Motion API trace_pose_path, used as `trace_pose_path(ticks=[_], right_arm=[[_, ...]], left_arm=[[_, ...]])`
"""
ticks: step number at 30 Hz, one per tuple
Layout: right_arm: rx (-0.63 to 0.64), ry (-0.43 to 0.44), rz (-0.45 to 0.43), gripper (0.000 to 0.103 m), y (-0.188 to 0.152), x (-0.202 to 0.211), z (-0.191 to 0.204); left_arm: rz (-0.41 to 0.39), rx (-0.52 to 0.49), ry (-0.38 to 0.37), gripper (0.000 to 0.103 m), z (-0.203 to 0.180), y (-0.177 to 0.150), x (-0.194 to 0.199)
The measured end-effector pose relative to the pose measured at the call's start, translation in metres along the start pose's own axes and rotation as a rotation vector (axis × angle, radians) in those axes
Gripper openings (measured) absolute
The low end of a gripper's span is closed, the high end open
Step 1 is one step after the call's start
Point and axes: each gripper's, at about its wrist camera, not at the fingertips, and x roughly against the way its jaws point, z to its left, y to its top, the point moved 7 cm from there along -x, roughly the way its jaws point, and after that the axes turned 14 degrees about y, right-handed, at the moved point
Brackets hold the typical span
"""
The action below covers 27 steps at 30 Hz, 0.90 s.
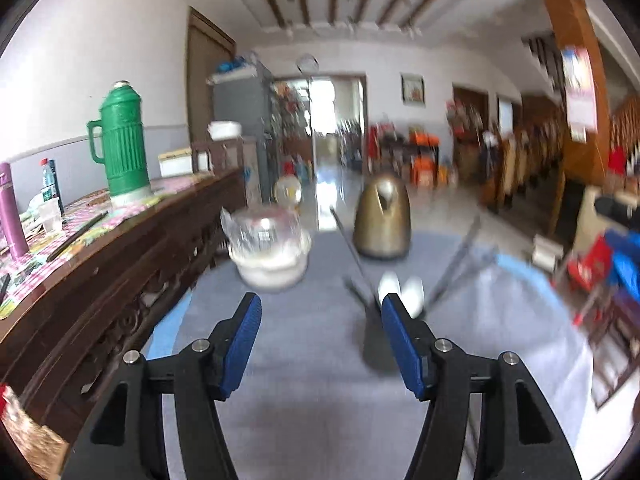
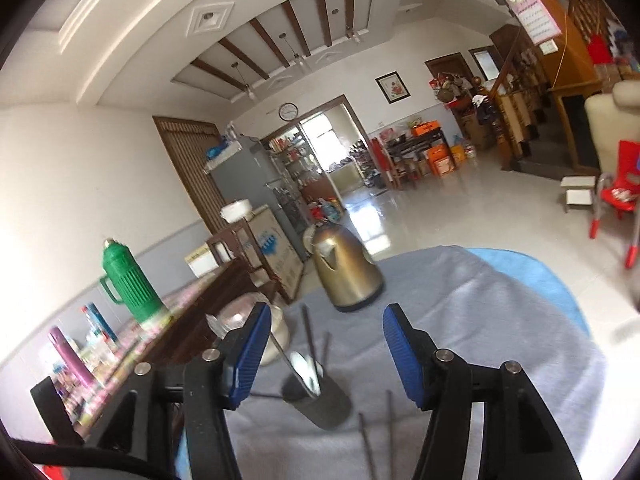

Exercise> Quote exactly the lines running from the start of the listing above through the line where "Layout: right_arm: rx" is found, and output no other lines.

Exercise output>
Motion API trace_pose_path, used as `trace_pose_path(ticks=[_], right_arm=[[_, ...]], left_arm=[[_, ...]])`
"""
ticks: step number at 30 Hz, one per tuple
Layout: right_arm: rx (-0.63 to 0.64), ry (-0.43 to 0.44), rz (-0.45 to 0.43), gripper (0.000 to 0.103 m), y (-0.188 to 0.152), x (-0.202 to 0.211), z (-0.191 to 0.204); left_arm: rz (-0.41 to 0.39), rx (-0.52 to 0.49), ry (-0.38 to 0.37), gripper (0.000 to 0.103 m), z (-0.203 to 0.180), y (-0.177 to 0.150), x (-0.194 to 0.199)

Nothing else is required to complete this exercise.